-- Work to be completed --
Could you copy out every line of the data where the word "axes" occurs?

-- Source material --

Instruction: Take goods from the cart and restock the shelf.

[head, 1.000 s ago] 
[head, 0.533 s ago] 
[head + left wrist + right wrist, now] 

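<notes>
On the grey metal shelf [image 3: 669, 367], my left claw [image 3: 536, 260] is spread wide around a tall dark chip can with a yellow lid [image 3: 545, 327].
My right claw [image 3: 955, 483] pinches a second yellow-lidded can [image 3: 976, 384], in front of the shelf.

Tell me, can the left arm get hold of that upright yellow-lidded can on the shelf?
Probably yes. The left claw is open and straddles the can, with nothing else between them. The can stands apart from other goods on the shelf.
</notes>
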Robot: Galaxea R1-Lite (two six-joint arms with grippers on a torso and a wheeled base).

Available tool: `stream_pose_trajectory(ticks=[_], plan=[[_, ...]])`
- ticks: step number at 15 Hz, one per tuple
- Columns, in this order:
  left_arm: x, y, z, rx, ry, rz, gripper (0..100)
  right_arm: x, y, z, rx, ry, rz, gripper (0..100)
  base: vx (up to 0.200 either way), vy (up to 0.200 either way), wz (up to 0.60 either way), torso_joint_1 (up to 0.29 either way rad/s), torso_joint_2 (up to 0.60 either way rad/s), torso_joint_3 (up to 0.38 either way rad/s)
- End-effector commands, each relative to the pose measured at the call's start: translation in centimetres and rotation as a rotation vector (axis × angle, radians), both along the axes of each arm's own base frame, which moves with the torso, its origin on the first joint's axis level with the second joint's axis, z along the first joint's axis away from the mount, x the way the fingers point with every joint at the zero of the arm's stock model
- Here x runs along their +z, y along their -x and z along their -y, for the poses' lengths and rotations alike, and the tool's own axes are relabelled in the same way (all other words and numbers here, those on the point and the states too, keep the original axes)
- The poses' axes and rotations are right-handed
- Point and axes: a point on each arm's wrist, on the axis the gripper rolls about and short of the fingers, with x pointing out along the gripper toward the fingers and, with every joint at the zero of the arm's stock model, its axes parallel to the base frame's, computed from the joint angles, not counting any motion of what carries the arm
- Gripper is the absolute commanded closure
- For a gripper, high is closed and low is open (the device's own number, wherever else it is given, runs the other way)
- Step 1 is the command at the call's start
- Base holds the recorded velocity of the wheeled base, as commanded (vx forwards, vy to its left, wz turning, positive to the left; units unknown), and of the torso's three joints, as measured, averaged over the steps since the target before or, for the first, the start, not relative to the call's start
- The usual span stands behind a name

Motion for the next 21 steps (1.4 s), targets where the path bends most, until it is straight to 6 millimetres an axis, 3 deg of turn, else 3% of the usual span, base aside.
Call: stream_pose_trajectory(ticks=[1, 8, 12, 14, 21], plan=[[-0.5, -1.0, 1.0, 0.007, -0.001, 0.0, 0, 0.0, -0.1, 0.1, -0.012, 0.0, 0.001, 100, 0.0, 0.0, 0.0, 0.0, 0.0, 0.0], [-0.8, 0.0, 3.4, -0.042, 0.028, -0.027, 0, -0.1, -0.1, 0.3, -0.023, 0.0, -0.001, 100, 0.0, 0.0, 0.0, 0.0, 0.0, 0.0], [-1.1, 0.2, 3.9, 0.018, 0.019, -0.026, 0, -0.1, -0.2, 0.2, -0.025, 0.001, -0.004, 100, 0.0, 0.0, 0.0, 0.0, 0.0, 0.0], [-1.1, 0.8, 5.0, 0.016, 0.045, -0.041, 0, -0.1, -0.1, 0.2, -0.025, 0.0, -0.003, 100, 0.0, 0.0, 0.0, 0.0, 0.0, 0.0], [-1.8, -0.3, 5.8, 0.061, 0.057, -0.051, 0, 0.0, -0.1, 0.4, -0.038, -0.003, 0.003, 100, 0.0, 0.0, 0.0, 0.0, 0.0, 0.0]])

-- Result of the exercise --
- End-effector commands, each relative to the pose measured at the call's start: translation in centimetres and rotation as a rotation vector (axis × angle, radians), both along the axes of each arm's own base frame, which moves with the torso, its origin on the first joint's axis level with the second joint's axis, z along the first joint's axis away from the mount, x the way the fingers point with every joint at the zero of the arm's stock model
- Here x runs along their +z, y along their -x and z along their -y, for the poses' lengths and rotations alike, and the tool's own axes are relabelled in the same way (all other words and numbers here, those on the point and the states too, keep the original axes)
- The poses' axes and rotations are right-handed
- Point and axes: a point on each arm's wrist, on the axis the gripper rolls about and short of the fingers, with x pointing out along the gripper toward the fingers and, with every joint at the zero of the arm's stock model, its axes parallel to the base frame's, computed from the joint angles, not counting any motion of what carries the arm

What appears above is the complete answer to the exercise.